Parallèlement, la Haute Autorité de l’Audiovisuel et de la Communication (HAAC) a convoqué plusieurs organes de presse ayant diffusé des informations non vérifiées. Après avoir reconnu leurs manquements, les responsables de ces journaux se sont engagés à respecter à l’avenir les principes d’équilibre et de rigueur.
Intelligence artificielle et désinformation : un défi croissant
Les auteurs du texte alertent également sur l’usage détourné de l’intelligence artificielle, devenue, selon eux, un nouveau vecteur de désinformation. Vidéos truquées, fausses déclarations, images générées : l’ère numérique impose une vigilance accrue. Ils appellent les citoyens à développer une culture de la vérification, et les autorités à renforcer les mécanismes de traçabilité des contenus diffusés en ligne.
Vers un dialogue apaisé et un renforcement du cadre démocratique
Loin d’un discours alarmiste, cette prise de parole se veut une invitation au dialogue et à la concertation. Elle appelle les partis politiques à réinvestir le Cadre Permanent de Dialogue et de Concertation (CPDC), et le gouvernement à intensifier ses actions sociales, notamment en faveur des jeunes, des femmes et des plus vulnérables.

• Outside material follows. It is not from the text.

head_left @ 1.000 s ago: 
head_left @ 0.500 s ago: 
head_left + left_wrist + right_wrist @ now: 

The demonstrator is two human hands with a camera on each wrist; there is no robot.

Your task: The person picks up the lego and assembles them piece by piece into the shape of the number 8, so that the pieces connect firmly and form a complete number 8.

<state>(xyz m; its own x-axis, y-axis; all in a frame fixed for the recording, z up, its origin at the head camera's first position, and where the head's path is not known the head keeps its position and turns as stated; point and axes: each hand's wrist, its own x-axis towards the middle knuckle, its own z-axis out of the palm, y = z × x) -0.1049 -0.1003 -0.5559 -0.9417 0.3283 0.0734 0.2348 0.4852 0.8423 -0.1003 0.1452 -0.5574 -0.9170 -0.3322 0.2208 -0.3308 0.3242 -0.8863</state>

Elle salue également l’engagement des autorités pour la tenue prochaine des élections municipales, dans un souci de renforcement démocratique et de gestion locale participative.
Enfin, les auteurs appellent à ne jamais oublier les lourds précédents que le pays a connus, à l’image des violences de Sokodé en 2017, pour lesquelles des membres des forces de l’ordre avaient été tués de manière barbare. Un rappel solennel de ce que la violence détruit toujours plus qu’elle ne construit.
« Le Togo mérite une société civile qui ne jette pas de l’huile sur le feu, mais qui porte de l’eau pour l’éteindre », conclut la déclaration, citant en guise de sagesse ancestrale : « Lorsque chacun aura apporté son doigt pour boucher le trou de la jarre, l’eau n’y jaillira pas ».